Notes et compétences, quelle équation ?

C'est une question qui agite la salle des profs, à l'heure de la mise en oeuvre du socle commun. 

J'émets l'hypothèse de l'incompatibilité. La note sur 20 permet, à travers l'exemple de la dictée, de sanctionner les fautes. On peut rétorquer que dans les multiples évaluations notées, les points sont comptés en positif : on pointe les réussites des élèves par un point, qu'on pourra d'ailleurs décliner jusqu'au quart de point selon le degré d'approximation de la formulation de l'élève. Retirer un demi ou un quart de point sur une question permet de signifier à l'élève que sa réponse n'est pas parfaite, mais qu'elle comprend tout de même un élément de réponse positif. Mais au final il restera encore une soustraction, celle qui sépare le 12 du 20, ces 8 points non acquis. Que dit cet écart ? C'est le fossé entre le réel et le prescrit. La norme curriculaire n'est pas le 10/20, mais le 20/20. Nous positionnons en permanence l'élève devant une norme parfaite et prescrite, issue du programme, face à laquelle se construit une autre "norme", la moyenne de la classe, correspondant au "réel" de la classe.
Si l'on se penche sur les moyennes (obtenues par de savants calculs coefficientés), ce "réel" est biaisé. Que l'on fréquente un établissement de centre-ville ou de ZEP, avoir 16 de moyenne générale n'a pas la même valeur. Les effets de la constante macabre montrent aussi la répartition implicite qui s'opère dans le classement des élèves. De la 6e à la 3e, on observe enfin une lente et perceptible baisse de la moyenne de classe, "parce que le niveau augmente" ! Tout ceci semblant presque "naturel". D'ailleurs, si le professeur d'Histoire-Géographie rend une moyenne de classe de 6 ou de 18/20, les collègues, les élèves, la direction et les parents s'interrogent sur l'écart avec la norme (qui serait entre 10 et 13/20 selon les établissements et les niveaux de classe).
Ces constantes s'expliquent par des mécanismes protecteurs de la part du professeur, obnubilés tant par la réussite des élèves, que par la moyenne que l'on présente en conseil de classe. Qui ne s'est pas fendu parmi nous d'un devoir de rattrapage pour sauver la moyenne d'un élève ou d'une classe ? Rendre une moyenne comprise dans la norme, c'est sauver l'essentiel, ce que certains nomment la "paix sociale", qui contrairement à ce que l'on croit, ne correspond pas aux supers moyennes des professeurs "démagogiques", puisque cet attribut péjoratif vient donc d'un écart à la norme réelle. Personne ne croit qu'un professeur soit suffisamment génial pour se rapprocher autant de la norme prescrite.
La moyenne d'un élève n'a de valeur que mise en rapport aux autres élèves de la classe. Elle permet de situer l'élève par rapport aux autres, et la moyenne de classe de situer celle-ci par rapport aux autres. Les logiciels de gestion de classe comme Pronote nous fournissent des visualisations graphiques de ces moyennes qui permettent un jugement instantané, simplifiant l'analyse du bilan trimestriel des élèves. Ce système est institué. 

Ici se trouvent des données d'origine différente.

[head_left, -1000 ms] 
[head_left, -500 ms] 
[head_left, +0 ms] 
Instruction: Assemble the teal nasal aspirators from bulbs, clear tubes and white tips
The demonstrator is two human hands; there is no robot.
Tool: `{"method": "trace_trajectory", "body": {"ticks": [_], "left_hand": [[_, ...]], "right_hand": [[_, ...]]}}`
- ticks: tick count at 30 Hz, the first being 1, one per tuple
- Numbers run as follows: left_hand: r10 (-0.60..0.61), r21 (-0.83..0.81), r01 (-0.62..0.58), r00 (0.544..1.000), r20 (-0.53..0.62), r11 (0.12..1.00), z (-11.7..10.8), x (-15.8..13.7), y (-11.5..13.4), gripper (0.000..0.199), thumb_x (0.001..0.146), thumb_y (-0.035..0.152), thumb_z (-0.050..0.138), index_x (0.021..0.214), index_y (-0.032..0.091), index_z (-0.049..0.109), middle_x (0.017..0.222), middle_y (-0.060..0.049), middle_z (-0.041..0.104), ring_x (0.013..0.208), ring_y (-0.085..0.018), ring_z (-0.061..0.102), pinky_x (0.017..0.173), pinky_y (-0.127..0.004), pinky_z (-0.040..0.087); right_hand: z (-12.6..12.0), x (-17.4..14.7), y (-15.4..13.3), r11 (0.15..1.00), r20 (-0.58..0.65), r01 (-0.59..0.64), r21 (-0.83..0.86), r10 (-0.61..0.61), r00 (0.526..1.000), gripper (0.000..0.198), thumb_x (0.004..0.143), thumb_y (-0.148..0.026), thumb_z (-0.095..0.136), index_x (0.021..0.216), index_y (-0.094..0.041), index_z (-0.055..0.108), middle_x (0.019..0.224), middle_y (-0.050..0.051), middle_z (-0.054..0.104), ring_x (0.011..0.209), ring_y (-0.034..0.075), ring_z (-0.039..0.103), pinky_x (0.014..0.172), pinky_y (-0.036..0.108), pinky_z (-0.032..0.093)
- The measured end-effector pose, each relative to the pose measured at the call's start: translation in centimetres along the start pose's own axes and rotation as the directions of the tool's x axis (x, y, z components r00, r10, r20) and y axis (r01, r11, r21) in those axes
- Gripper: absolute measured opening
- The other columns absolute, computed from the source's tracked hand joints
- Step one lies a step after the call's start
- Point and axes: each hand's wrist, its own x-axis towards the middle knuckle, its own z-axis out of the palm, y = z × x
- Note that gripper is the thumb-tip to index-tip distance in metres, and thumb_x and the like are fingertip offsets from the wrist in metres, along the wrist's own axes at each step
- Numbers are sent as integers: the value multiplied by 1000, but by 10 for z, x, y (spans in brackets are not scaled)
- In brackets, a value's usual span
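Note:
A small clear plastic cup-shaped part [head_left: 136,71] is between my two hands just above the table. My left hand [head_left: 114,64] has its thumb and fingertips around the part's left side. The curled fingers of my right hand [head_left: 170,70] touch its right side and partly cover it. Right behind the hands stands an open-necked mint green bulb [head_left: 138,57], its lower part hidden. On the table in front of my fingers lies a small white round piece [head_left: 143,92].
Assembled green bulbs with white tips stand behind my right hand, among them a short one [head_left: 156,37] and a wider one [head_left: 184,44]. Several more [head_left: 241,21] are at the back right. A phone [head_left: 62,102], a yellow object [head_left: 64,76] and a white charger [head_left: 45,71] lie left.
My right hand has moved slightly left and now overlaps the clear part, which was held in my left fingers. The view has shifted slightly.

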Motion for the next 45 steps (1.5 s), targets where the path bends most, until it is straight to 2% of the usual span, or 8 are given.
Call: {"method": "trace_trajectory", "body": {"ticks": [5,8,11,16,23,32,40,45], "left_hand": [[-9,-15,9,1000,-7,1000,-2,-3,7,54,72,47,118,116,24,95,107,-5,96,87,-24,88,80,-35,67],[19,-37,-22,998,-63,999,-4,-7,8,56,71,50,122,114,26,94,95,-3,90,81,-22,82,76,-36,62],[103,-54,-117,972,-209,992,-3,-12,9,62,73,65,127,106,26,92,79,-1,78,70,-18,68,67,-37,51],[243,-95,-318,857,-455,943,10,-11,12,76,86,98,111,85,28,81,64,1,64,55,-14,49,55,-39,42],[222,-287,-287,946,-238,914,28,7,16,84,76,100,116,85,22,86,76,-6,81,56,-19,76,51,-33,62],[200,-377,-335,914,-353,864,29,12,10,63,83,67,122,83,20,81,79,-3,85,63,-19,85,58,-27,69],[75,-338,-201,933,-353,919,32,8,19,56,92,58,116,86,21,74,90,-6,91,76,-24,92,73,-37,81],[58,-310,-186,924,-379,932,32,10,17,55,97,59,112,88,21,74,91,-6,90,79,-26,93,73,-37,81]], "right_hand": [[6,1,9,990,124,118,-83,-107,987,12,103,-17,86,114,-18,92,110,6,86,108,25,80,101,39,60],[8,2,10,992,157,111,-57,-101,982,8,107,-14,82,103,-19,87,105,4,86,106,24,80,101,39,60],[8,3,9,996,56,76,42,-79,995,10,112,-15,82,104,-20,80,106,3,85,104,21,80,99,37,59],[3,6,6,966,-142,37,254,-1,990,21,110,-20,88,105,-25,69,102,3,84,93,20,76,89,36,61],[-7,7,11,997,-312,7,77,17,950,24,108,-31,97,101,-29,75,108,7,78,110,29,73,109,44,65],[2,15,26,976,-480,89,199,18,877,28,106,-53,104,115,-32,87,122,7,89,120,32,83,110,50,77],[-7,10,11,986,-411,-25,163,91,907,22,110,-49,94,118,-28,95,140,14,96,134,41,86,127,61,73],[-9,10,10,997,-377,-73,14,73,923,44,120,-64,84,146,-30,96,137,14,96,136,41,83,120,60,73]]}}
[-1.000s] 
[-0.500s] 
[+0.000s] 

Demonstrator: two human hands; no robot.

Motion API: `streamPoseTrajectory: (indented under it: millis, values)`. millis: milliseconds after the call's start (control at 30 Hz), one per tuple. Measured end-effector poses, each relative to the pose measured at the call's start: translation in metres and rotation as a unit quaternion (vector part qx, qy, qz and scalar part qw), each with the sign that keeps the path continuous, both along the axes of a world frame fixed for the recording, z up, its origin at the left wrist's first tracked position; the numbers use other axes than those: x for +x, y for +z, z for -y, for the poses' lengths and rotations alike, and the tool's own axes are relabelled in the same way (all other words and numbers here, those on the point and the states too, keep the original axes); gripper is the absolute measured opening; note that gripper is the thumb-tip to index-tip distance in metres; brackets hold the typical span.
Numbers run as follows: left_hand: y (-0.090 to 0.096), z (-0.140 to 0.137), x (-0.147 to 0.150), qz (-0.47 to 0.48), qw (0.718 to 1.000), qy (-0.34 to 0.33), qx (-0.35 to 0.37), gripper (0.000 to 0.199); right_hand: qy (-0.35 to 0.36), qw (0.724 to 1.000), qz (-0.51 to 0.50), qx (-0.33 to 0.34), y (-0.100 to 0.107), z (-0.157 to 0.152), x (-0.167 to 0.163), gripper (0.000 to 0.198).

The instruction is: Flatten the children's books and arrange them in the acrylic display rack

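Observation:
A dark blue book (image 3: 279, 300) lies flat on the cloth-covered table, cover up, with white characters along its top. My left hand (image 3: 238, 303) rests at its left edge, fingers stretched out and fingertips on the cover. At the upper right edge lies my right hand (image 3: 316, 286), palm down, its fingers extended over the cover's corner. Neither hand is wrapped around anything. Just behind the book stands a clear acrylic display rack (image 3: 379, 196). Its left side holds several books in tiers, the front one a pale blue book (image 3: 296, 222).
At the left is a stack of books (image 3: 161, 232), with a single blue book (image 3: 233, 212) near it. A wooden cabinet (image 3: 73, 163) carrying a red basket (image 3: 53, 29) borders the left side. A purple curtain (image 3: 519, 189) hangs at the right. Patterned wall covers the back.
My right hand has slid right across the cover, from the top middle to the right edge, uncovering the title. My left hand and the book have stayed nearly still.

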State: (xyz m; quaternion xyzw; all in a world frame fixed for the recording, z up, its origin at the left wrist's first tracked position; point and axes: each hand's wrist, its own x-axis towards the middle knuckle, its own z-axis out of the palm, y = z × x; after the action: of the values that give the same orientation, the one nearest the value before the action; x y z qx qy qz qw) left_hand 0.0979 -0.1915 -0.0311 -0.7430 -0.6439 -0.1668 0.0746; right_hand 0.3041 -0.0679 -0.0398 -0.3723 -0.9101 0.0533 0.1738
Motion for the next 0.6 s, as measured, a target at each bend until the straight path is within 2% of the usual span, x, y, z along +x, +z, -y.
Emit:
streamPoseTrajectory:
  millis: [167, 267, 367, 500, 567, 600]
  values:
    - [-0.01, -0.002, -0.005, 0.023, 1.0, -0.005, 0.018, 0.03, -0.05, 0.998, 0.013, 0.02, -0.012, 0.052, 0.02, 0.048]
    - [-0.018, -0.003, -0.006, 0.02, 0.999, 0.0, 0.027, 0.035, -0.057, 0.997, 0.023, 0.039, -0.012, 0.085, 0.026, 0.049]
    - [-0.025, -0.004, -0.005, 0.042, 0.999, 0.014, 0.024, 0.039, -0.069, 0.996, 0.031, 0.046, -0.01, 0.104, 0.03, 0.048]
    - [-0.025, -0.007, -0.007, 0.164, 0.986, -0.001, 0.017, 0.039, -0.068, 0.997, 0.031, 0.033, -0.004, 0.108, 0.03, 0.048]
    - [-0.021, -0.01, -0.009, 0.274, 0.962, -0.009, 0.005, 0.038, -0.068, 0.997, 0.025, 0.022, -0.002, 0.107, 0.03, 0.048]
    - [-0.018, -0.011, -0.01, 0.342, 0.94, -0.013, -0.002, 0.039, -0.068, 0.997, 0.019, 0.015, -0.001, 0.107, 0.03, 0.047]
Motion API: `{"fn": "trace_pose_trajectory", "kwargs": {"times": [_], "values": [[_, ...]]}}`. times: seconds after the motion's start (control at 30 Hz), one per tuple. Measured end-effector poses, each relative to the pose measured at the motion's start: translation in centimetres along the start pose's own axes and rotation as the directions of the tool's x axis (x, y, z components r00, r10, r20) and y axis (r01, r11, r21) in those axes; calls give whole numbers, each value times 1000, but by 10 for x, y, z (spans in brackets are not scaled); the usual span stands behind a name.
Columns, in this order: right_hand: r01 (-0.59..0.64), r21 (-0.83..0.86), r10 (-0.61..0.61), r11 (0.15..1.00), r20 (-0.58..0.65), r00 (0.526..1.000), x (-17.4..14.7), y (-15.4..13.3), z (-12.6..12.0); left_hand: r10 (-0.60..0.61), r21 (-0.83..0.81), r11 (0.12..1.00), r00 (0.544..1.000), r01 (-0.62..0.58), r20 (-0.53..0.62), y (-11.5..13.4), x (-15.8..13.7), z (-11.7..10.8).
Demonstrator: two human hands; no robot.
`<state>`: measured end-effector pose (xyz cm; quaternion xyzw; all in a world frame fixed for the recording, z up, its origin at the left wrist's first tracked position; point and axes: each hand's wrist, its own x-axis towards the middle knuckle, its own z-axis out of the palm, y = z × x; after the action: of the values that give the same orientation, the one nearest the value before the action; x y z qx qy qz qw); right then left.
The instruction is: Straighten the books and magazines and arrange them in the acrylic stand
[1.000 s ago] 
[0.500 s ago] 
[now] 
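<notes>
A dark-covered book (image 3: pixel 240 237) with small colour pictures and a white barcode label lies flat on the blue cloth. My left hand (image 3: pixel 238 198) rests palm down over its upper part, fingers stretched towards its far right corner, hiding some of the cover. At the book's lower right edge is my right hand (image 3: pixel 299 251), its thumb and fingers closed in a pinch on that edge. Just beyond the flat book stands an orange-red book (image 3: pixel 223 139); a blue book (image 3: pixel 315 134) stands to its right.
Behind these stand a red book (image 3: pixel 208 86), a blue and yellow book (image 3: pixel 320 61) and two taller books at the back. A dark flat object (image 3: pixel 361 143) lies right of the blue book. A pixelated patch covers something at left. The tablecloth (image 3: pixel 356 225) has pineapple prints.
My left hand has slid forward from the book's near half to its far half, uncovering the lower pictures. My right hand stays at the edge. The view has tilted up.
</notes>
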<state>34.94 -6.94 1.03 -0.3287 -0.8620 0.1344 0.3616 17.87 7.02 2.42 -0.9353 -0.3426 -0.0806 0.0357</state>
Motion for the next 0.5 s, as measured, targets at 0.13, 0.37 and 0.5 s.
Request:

La norme "réelle" instituée est en soit un renoncement. En poussant l'analyse, elle évalue indirectement la mise en oeuvre du programme de l'enseignant par l'écart plus ou moins important de la moyenne avec la norme prescrite, dont tout le monde aura compris qu'elle constitue un horizon inaccessible.

Ce système pervertit les apprentissages, notre coeur de métier. D'une part, la norme "réelle" issue des moyennes générales dit peu des apprentissages. Elle permet de caractériser un niveau général, des points forts et des points faibles par matière, de sanctionner un manque de travail associé à un comportement ou de féliciter les élèves qui se rapprochent le plus de la norme prescrite. Voici peu ou prou le rôle d'un conseil de classe, avec en sus la gestion de l'orientation de l'élève. D'autre part le système maintient les élèves sous une pression constante de résultats positifs, qui provoquent l'adhésion, de la motivation, de l'envie de réussir mais aussi et de plus en plus de la démotivation face à la constance des mauvaises notes, de la résignation voire du rejet total et violent. Ainsi un élève peut-il traverser les quatre années de collège avec 8 de moyenne générale. Et pourtant comment ne pas considérer que l'élève n'a pas progressé ou acquis de compétences dans l'intervalle ? Que penser des effets d'un tel commentaire pourtant bienveillant :  " Kevin a fait des efforts ce trimestre mais l'ensemble reste insuffisant. Il faut s'accrocher et fournir des efforts supplémentaires" ?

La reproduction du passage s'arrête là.